I would like to stress again - that the health improvements Robert Beck has
experienced are due to the combination of changes he has made to his diet
and lifestyle, and Robert seems to be agreeing with this conclusion at the
end of his last email.  It would be beneficial to conduct a controlled
cross-over study using a group of healthy lean subjects, a group of healthy
overweight subjects, and a group of subjects with symptoms of insulin
resistance consume each of the 3 following diets for a period of several
months, in random order:
1. a diet that includes refined cereal products;
2. a diet that contains less refined/wholegrain cereal products; and
3. a diet that completely eliminates cereal products.

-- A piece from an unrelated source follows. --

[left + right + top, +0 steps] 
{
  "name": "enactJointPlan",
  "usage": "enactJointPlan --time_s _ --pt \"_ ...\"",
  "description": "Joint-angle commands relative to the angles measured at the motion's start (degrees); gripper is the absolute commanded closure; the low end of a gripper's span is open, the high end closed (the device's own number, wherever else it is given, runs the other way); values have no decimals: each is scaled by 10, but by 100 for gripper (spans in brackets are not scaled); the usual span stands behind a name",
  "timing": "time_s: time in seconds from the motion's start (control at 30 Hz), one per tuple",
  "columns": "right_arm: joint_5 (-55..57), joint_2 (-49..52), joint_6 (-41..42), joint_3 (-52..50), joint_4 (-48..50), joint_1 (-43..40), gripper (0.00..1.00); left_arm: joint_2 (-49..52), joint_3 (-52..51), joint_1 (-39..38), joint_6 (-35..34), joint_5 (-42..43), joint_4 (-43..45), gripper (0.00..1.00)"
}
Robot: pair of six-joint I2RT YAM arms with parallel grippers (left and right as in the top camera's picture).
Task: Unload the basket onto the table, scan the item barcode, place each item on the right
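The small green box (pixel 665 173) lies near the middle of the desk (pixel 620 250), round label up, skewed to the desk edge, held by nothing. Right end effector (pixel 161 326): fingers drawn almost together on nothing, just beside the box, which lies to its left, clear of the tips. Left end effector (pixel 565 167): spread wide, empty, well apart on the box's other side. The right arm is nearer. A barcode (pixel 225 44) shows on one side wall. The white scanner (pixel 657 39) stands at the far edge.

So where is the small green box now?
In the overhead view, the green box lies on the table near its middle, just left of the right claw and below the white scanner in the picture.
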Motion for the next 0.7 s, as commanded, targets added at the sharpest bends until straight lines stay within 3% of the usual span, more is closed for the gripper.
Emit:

This kind of study would provide some more objective evidence to either
confirm  the hypothesis that all grain products result in undesirable
physiological responses in all people.
Obviously, it would be good to keep the macronutrient and total energy
contents of these 3 diets the same, but this could be a bit of a challenge.
Furthermore, it would be beneficial to ensure that the people within each
subject group commenced the study at a similar physiological state and
nutritional status.   Ideally, this kind of study would be done in a
metabolic ward setting.

Robert also wrote: <<If people of the caliber of Drs Cordain, Brand-Miller
and Holt could be persuaded to develop the protocols, there are probably
enough interested,motivated people among the participants....to serve as
record-keepers and other functionaries in a controlled, well-planned test of
the concepts of paleo-diets>>
We are certainly motivated enough to carry out these kind of studies, and
indeed continue to submit such protocols to various scientific bodies in
control of awarding research grants. Unfortunately, nutrition-related
research often does not have a high priority rating, so it is incredibly
difficult to get enough money to perform these large controlled dietary trials.


Dean Esmay wrote:
<<Regarding the claim that "not all cereal grains are necessarily unhealthy"
-- can Dr. Holt elaborate on which ones she feels are not unhealthy, and
what criteria she uses to reach this conclusion?>>
The long-term consumption of diets which induce relatively high blood
glucose and insulin responses after eating, (ie based on highly-refined
cereal products) appear to be associated with the development of insulin
resistance and other related health problems (refs 1-3). Less refined cereal
products produce lower but more sustained elevations in blood glucose levels
and are also more difficult to eat and more satisfying (eg ref 4).
Again, health problems are likely to be due to a combination of dietary,
lifestyle and genetic factors.
Not all grain eaters suffer from heart disease, overweight etc.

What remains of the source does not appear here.